Thanks to political reality, the convoys
had to be pushed through regardless of Soviet
tank and plane production in their own factories.
Whether the Red Army "needed" the
materiel — and there are a few reputable
historians who dispute this — really didn't
matter. The Soviet Union had to be given
tangible proof of Western support in its
struggle against the Nazis. Not sending them
was not an option.
But geography lay in the Germans' favor.
Arctic conditions would force the convoys
to come within range of bases in northern
Norway. And while the Allies had a significant
edge in naval fighting power, the hard conditions
of the Murmansk Run meant that warships could
not be run continually without suffering
machinery breakdowns. Convoy escorts had
to sail every time a convoy went to sea;
the Germans could pick and choose when they
wished to intercept. They had a limiting
factor of their own: fuel oil shortages meant
they would not sail without a good chance
of success (the Kriegsmarine, of course,
heaped scorn on its ally the Regia Marina
for following the same policy in the Mediterranean).
Until now I'd considered Bomb
Alley the
best of the Second
World War at Sea games,
with its fine brawling-in-a-bathtub quality
(and it's the only boxed game I designed
all on my own, so surely there's some ego
factor in there). I went into the Arctic
Convoy design work looking at the counter
sheets thinking it would be very difficult
to craft a balanced game that was fun for
everyone: there are eleven Allied battleships,
for example, to just one for the Germans.
Instead, that part turned out to be easy.

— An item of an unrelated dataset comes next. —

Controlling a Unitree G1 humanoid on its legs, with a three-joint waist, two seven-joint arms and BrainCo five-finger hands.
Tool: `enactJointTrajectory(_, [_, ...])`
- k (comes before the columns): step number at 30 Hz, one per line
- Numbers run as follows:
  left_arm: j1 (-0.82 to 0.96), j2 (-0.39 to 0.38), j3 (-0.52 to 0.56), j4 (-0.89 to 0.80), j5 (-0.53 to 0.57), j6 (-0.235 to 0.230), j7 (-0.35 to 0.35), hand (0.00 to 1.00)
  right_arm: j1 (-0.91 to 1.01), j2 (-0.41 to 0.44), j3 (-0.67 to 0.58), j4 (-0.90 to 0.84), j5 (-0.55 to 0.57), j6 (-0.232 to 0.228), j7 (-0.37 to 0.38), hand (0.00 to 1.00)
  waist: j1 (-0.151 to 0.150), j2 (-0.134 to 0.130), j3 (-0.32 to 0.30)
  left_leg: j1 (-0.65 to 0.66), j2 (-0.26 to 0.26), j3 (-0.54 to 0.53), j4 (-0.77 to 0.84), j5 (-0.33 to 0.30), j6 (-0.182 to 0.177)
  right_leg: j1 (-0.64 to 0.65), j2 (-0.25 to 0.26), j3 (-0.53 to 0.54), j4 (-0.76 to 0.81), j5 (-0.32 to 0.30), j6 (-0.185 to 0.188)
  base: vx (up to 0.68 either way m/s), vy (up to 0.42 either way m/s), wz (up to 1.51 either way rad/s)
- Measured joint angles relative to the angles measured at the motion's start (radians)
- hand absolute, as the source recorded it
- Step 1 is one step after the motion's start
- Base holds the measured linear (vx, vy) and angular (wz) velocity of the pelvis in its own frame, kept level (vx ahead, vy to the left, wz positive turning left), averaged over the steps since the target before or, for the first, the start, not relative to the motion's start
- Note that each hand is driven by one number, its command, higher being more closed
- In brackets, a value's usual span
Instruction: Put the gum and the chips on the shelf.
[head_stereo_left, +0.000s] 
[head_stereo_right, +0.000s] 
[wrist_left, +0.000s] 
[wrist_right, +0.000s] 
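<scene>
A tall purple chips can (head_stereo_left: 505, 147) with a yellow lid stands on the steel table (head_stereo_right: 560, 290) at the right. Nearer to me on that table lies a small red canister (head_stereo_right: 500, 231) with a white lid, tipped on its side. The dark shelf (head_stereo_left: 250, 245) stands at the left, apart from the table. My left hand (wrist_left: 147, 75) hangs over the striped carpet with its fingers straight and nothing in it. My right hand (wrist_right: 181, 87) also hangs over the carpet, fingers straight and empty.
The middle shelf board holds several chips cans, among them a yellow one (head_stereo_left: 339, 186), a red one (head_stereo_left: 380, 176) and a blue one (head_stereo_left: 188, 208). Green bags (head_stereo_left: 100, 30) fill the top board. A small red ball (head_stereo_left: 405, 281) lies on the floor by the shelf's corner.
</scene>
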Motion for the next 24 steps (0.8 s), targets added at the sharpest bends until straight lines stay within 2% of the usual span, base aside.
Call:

All 11 are never available at once, and there's
a lot of gray water in which that one Nazi
battleship can hide before she strikes.
Depending on what you're after, I think
Arctic Convoy edges out Bomb
Alley. It doesn't
have the inevitability of combat present
in the Mediterranean, but the cat-and-mouse
hunt is very tense. The game should be a
very satisfying play experience.
Here's a look at 10 of the operational scenarios.
First Sortie
2–15 March 1942
The German battleship Tirpitz moved from
Germany to Norway in January, preparing
to interdict convoy traffic in the Arctic.
Allied aircraft searched frantically for
the battleship, but had not yet located her
when a German recon plane spotted Convoy
PQ12 heading toward Murmansk. The battleship
headed out with a destroyer escort, but the
British Home Fleet was also at sea.
Aftermath
Tirpitz came within 50 miles of QP8 and
110 miles of PQ12; some of her destroyers
passed much closer to the Allied convoys.
But the only contact came from the air, and
a British escort shot down a Luftwaffe
bomber while Tirpitz fended off an attack
by carrier-based torpedo bombers and
avoided a night-time ambush laid by eight
British destroyers off the Norwegian coast.
The Germans had burned 8,000 tons of fuel
oil, with absolutely no result to show for
it. Scharnhorst's End
22–31 December 1943
In mid-December, Adolf Hitler authorized
use of the battle cruiser Scharnhorst against
the next Allied convoy to northern Russia.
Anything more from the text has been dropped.